Brave New World (The Star)
11 December 2013
There’s a lesson from a family who gave their art collection to the public to make sure it is well preserved.
I AM writing this in London.
This sounds a lot more glamorous than it is. Firstly, I am in Walthamstow Central, at the very end of the Victoria tube line and hardly Belgravia. Secondly I am crashing at my mate’s bedsit; warm, dry and most cosy, but hardly the Dorchester.
Finally, I am not here on my own steam. My paltry lecturer’s pay does not emit much steam.
I am only here because of work. I was in Belfast to attend and present a paper at a human rights workshop.
While I was there, a colleague at the workshop kindly offered to drive me around the city. He took me to areas which were very much divided by the Troubles. Areas most clearly defined as Catholic and Protestant, Republican and Unionist.
Despite the Good Friday Agreement of 1998 which brought peace to an area beset by decades of violence, there still existed physical reminders of a troubled past.
Ugly walls made of brick and metal separated huge swathes of the city and up till today, public roads are closed by gates upon nightfall.

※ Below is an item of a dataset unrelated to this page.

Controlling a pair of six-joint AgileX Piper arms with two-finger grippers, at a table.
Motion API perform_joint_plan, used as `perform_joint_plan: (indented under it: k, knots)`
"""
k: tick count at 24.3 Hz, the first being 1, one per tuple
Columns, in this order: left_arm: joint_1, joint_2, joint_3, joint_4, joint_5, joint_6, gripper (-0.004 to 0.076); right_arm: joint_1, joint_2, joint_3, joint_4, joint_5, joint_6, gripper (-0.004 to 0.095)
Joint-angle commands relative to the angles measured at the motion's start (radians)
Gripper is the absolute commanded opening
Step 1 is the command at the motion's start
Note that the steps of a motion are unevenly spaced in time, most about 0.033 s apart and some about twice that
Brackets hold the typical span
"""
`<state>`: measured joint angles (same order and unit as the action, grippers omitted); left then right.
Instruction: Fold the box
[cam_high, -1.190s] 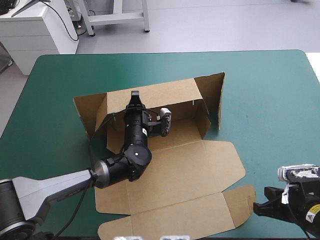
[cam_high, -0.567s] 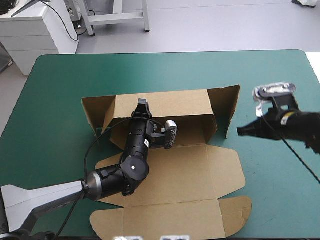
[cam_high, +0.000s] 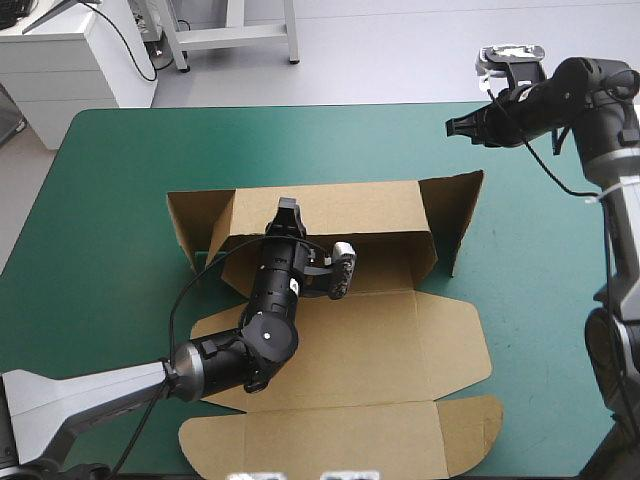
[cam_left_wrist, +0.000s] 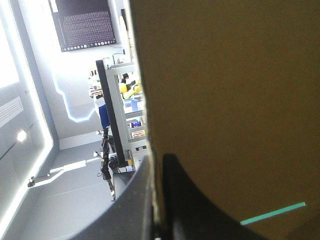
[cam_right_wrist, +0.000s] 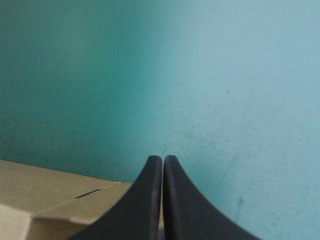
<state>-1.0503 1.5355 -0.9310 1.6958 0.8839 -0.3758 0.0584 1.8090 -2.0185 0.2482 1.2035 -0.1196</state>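
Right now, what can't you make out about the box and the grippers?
High view: how the left gripper meets the back wall of the box; its own wrist covers the fingers.
High view: the box floor under the left arm.
Left wrist view: the rest of the box; one brown wall fills the picture.
Right wrist view: past the shut right gripper, only one box corner shows; the rest is cut off.

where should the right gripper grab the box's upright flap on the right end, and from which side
Grip the flap by its free top edge, coming down from above on its outer side. It stands upright and splays outward, so both faces are open there, while the left gripper pinches the back wall. The right gripper is shut and would need to open first.
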Motion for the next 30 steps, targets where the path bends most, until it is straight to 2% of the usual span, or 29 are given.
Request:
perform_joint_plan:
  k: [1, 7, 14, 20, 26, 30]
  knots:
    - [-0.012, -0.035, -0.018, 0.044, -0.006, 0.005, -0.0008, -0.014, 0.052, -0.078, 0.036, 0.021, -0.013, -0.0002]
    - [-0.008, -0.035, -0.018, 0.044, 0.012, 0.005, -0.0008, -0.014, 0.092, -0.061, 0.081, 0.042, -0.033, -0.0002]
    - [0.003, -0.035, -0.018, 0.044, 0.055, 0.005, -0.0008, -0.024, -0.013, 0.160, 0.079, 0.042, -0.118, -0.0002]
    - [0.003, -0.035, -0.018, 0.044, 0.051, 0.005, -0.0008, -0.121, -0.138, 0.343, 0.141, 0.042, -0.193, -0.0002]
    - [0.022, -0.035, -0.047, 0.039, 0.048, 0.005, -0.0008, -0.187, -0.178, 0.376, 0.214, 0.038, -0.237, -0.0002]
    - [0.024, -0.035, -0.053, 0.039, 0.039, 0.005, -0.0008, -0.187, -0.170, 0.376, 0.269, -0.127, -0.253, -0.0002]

But even in the sad divisions of this society, the expression of said divide was oft times expressed in beautiful murals.
Although there lies an underlying sadness when viewing these public works of art, celebrating and confirming as they do a sharp and violent societal cleavage, one can’t help but be taken aback by their artistry.
And there is also a glimmer of hope when one sees newer murals that embrace values such as human rights; murals that quite pointedly have replaced earlier works which conversely glorify and encourage sectarianism.
I am not in any way some sort of culture vulture. Being as uneducated as I am in the fine arts, I can out-philistine most anyone.
But being cultured is not a prerequisite to being moved by how art can so succinctly and poignantly reflect the human condition in all its glory and profanity. Or even to simply appreciate the skill and craftsmanship of people who create things of beauty.
In that sense, my trip has seen me most fortunate. After my Irish jaunt and my exposure to art as a political statement, I made a stop in London.
While I was wandering the streets parallel to that hell on earth known as Oxford Street, I found myself in a museum called the Wallace Collection.
In all honesty, the only reason I went in was because it said “Admission Free” and I had a couple of hours to kill.
Once inside, however, I was blown away by the whole thing.
First and foremost, the collection was at one time the private property of the Wallace family. They had bequeathed the whole thing to the state so that it can be enjoyed by the public.
“Collection” is a weird thing to call it though. A collection is how you may describe my humble stash of comic books.
The Wallace “collection”, on the other hand, includes works of art that ranged from the 15th to the 19th century and boasts paintings by Rembrandt, Bol, Hals, and Gainsborough amongst thousands of others.
Wandering through this huge, once private, residence, mind boggling at how one family could have found itself the possessor of such a diverse and copious assemblage of classics, I could not help but be amazed at the beauty that humans can create.
It was all so incredible that the experience was humbling. Not only because I was surrounded by such magnificence, but also because it was all so fragile.
I found it astounding that a family could be far-sighted enough to basically give all their treasures to the public and the state in turn to ensure that it is all well cared for and preserved.
It all brings to mind how careless some are with national and world treasures and it made me reconsider my view of myself.
Because perhaps being a philistine is not about being uneducated; instead I would say it is about being incapable of appreciating history and beauty when it is staring you in the eye.
In which case I am not a philistine, but I can think of many idiots who are.